The sorceress pulled Elizabeth’s comfort blanket from beneath her shirt. Serenity blinked in surprise, she’d not realized Iona still had hold of it. The wind almost whipped the item from Iona’s grip and she pulled it closer to her body.
“I can try to make contact with her again. Find out if she’s seen anything else that might alert us to where she is.”
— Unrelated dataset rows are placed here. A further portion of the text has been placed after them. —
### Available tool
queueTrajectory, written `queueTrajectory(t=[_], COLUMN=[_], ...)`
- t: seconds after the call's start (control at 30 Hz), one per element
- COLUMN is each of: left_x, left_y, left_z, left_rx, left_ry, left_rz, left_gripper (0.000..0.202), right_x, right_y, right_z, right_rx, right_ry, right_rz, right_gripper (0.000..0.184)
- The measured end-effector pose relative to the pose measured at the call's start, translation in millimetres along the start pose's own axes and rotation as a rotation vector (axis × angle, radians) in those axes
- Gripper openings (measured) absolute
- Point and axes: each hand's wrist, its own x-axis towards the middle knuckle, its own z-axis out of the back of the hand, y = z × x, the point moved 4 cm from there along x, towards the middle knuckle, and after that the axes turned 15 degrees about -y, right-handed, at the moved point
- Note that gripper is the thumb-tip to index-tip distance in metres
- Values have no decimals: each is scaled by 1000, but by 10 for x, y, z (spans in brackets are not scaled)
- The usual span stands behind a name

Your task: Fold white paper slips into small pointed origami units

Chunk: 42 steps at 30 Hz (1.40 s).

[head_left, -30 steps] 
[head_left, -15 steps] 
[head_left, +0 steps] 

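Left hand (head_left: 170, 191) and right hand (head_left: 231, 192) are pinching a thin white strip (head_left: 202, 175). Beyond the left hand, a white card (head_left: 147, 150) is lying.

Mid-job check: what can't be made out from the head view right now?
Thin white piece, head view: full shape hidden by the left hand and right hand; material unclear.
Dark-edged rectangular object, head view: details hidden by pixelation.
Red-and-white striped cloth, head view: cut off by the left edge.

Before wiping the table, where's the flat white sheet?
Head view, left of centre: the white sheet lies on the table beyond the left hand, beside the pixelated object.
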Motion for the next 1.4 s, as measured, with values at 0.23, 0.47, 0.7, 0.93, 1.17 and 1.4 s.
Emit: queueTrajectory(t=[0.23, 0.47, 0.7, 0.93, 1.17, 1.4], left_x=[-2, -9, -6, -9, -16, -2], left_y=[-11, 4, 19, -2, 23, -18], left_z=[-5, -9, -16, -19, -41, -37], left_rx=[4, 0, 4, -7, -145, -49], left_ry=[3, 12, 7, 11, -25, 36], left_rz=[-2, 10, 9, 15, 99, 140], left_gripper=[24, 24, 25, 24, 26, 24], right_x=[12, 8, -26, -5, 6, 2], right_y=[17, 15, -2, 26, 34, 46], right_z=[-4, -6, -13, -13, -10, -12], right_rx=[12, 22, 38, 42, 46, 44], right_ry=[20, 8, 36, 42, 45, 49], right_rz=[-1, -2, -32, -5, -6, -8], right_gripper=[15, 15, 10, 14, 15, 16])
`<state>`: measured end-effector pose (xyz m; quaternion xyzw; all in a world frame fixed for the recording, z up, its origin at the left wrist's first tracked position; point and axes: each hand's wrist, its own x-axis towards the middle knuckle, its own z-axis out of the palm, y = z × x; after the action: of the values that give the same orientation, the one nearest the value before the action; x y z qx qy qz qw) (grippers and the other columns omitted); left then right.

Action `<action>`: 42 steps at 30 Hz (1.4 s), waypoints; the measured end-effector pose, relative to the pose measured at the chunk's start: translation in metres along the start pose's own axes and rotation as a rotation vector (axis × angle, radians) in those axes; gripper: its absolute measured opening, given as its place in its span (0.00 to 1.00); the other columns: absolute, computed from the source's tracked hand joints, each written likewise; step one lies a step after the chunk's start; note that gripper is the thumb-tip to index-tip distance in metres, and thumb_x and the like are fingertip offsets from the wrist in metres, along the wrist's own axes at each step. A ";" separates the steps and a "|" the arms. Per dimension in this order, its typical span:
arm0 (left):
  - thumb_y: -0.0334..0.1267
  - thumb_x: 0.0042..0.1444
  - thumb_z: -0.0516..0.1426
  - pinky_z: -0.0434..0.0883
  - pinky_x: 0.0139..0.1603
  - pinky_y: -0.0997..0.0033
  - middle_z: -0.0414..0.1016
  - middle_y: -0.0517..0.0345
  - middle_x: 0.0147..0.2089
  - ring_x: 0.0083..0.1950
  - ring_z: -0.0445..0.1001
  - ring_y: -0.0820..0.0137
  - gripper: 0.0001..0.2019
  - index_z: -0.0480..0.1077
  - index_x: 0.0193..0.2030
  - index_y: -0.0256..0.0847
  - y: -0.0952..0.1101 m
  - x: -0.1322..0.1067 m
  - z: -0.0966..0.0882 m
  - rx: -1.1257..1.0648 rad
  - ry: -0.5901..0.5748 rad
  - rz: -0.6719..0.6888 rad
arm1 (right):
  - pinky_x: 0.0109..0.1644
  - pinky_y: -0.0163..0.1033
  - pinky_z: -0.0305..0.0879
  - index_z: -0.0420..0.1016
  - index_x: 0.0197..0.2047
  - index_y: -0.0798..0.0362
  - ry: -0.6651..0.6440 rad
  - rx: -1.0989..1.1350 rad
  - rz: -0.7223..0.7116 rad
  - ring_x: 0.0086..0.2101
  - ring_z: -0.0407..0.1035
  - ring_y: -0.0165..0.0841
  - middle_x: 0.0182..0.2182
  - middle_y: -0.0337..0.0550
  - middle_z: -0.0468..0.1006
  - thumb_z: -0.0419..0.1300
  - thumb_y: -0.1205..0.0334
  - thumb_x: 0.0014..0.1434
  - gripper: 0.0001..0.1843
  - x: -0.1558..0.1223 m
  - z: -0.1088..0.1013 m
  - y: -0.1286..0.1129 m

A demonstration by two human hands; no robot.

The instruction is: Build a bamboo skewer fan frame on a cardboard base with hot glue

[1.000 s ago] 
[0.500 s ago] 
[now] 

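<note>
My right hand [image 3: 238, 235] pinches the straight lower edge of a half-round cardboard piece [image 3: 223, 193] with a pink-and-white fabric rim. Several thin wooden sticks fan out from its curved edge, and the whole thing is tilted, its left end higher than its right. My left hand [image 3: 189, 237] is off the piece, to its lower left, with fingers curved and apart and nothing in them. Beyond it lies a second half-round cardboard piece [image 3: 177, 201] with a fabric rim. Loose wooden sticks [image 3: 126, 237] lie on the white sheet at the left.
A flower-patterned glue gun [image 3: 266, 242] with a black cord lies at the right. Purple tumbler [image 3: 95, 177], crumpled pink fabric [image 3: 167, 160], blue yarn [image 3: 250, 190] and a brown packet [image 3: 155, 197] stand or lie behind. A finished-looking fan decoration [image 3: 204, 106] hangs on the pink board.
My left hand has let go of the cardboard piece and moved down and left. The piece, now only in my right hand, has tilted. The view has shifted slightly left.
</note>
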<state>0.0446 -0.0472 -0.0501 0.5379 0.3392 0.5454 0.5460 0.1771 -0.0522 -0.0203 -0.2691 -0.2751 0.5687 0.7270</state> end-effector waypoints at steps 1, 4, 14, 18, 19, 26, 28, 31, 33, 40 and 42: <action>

“Come this way,” Serenity said, catching hold of Iona’s hand and tugging her into the shelter of a porch which opened out into the small reception for the motel. The storm probably wouldn’t bother the vampires too much, but Iona was human, however powerful her sorcery might be, and Serenity’s first instinct was to take care of her.
They stepped in out of the worst of the weather, though the wind still gusted beneath the door and rain hammered against the roof and windows. The place seemed
deserted, no sign of the demons or anyone else for that matter, and the reception area was in darkness. But then it was the middle of the night in a storm, most people would either be in bed—though probably too nervous to sleep—or had boarded themselves in. This area wasn’t used to storms of this magnitude and so didn’t have the storm cellars so common in many other parts of the country.
“It should be quicker this time … reaching her, I mean,” said Iona. “I’ve already created that connection with her.”
“Okay, good,” said Serenity, relieved they wouldn’t be standing around in the storm for too long, but also because of the knowledge that with every passing minute, Elizabeth was probably being taken farther and farther away from them.
She tried not to hold her breath in anticipation as Iona knelt on the floor, closed her eyes, and fell into a trance-like state. Serenity’s eyes darted around the forlorn parking lot, every pool of shadows now potentially hiding something she’d thought would never exist in this world. Every movement—pieces of debris lifted by the wind and spun, twirled and skittered across the asphalt—had her catching her breath, her heart leaping in her chest. At least she had Sebastian and Vincent by her side to protect her. But what if the demons were after Elizabeth? Who would protect her baby?
Iona gasped and lifted her head.
“Well?” Serenity
asked, her anxiety too great for her to hold her tongue. “Did you see her? Speak to her?”
Iona nodded, the
movement making her sway as if she was disoriented, and Serenity put a hand out to steady her. “She’s fine. Scared, but unhurt.”
“Did she tell you where she was?”
“She thinks they’re on the Santa Monica Freeway, heading west.”
Thank God,
she thought, though the idea of her daughter being frightened made her more furious than anything else she’d ever experienced in her life. When she caught up with the man who had taken her child, she would kill him herself.